Alexis : « Non, car c’est l’homme qui fait le choix de faire le mal même, alors que Dieu ne fait que faire le choix que je fasse ce choix, mais il ne fait pas ce mal en question. Lorsque nous choisissons nous-mêmes d’avoir des enfants, nous savons qu’ils vont faire des bêtises, je fais donc le choix d’engendrer un être qui fera le choix de faire des bêtises. De quoi suis-je responsable ? Seulement de l’avoir engendré, mais non qu’il fasse des bêtises. De la même manière, Dieu n’est pas responsable, ce n’est pas lui qui fait le mal. Autre exemple : si je construis une calculette et je la programme pour qu’elle puisse réaliser des opérations complexes ; lorsque je fais une opération, qui calcule ? Moi ou la calculette ? Si une équation du dixième degré est résolue par celle-ci en une fraction de seconde, vais-je dire que j’ai résolu moi-même cette équation en une faction de seconde ou que la calculette l’a résolu aussi vite ? Je vais dire que c’est la calculette. De la même manière, même si Dieu choisis que nous choisissions telle ou telle chose, nous opérerons et réalisons tout de même ce choix et nous en sommes donc responsables. »

« Mais si Dieu à choisi ce que nous sommes, sans pour autant être responsable de nos choix, au fond est-ce que l’athée n’est pas condamné à rester athée ? »

Alexis : « Non, nos situations peuvent évoluées. Moi-même, j’étais athée et je suis devenu chrétien. Il y a des raisons à ma conversion et ce sont donc ces raisons qui ont déterminé ma conversion, raisons que Dieu avait établies avant la création du monde. »

« La prédestination au fond ne doit donc rien changer à notre manière de penser ? Un athée peut devenir chrétien selon les circonstances, et dans la mesure où nous y participons, nous actions comptent, en cela nous sommes libres. Au fond donc, prédestination ou pas, cela ne change rien à notre manière d’agir. »

Alexis : « Tout à fait, cela ne change rien. Si certains théologiens, Calvin par exemple, on tellement insisté sur ce point, c’est parce qu’il nous donne l’assurance du salut. Si aujourd’hui j’ai foi, c’est aussi parce que Dieu l’a voulu, et s’il l’a voulu, c’est qu’a priori il a prévu les conditions de mon salut, je n’ai donc pas à m’inquiété pour celui-ci. La prédestination sert davantage à saisir que nous ne sommes pas là par hasard, à saisir notre assurance du salut. »
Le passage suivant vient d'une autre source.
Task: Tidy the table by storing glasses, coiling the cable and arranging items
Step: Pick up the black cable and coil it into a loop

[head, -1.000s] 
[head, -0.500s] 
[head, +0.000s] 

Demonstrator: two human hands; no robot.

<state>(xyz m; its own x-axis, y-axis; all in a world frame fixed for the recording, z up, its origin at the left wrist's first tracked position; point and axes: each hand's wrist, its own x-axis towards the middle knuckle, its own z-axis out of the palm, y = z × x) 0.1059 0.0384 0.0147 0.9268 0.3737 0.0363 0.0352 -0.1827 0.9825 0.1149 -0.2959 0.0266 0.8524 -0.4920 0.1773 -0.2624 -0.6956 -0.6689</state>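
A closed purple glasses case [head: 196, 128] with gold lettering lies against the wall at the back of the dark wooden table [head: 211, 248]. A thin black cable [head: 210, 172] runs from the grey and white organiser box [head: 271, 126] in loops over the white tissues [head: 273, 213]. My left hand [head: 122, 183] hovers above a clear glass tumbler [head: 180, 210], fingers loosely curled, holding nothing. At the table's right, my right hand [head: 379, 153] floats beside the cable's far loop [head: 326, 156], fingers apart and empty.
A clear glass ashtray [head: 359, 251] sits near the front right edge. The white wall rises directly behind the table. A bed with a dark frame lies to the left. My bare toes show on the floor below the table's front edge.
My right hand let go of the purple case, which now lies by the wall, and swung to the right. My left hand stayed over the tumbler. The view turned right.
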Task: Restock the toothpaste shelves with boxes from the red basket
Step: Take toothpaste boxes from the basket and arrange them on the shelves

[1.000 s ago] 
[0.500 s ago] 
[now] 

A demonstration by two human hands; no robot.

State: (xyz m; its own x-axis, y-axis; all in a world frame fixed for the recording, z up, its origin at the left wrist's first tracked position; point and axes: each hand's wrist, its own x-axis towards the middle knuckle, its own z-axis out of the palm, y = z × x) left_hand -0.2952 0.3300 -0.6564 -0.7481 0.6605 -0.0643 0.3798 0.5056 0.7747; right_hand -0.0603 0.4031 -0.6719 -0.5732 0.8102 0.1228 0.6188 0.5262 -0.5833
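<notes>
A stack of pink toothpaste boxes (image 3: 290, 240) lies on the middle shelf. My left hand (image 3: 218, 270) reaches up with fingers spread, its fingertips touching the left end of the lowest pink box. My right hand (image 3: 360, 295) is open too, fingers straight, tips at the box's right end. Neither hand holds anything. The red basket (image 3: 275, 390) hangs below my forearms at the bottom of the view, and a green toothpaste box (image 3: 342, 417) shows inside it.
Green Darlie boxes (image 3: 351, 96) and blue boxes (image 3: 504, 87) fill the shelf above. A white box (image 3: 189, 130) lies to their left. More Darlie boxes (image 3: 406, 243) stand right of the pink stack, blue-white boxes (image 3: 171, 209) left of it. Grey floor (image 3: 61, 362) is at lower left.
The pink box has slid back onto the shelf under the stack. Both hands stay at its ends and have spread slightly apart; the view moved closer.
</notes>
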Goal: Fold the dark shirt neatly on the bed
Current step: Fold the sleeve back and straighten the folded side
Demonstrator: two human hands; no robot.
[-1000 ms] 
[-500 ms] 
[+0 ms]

15 Réponses pour “La liberté humaine face à Dieu”

  1. Ludovic dit:

    Salut Alexis Masson, je vois que tu es très calé dans le domaine de la métaphysique. Toutefois je voulais avoir ton avis une notion qui me questionne depuis ma conversion.

    Tout d’abord, je me questionne énormément sur la notion de justice. Qui je pense peut être intégrée dans celle de l’Amour. D’ailleurs, je me questionne au niveau du salut en terme d’équité. Je trouve assez injuste que des personnes naissent dans des familles chrétiennes où la vérité leur sera inculquée très tôt avec une légitimité. Alors que d’autres individus naitront dans des familles athées ou bien d’autres religions. Ceux-ci en terme d’équité auront une plus grande difficultés à faire cette rencontre personnelle avec Dieu que les précédents.
    La question de base serait: est-ce que tous les hommes sont égaux dans ce fameux « libre arbitre ». ?

    Pour faire encore une petite parenthèse, si je prends une personne née dans une famille musulmane, elle aura intégré des connaissances,(son habitus= terme sociologique de P.Bourdieu) différents que une personne née sur un sol judéo-chrétien.
    Allé parler au musulman de Jésus sauveur, vous verrez tout de suite sa résistance liée d’une part à sa culture.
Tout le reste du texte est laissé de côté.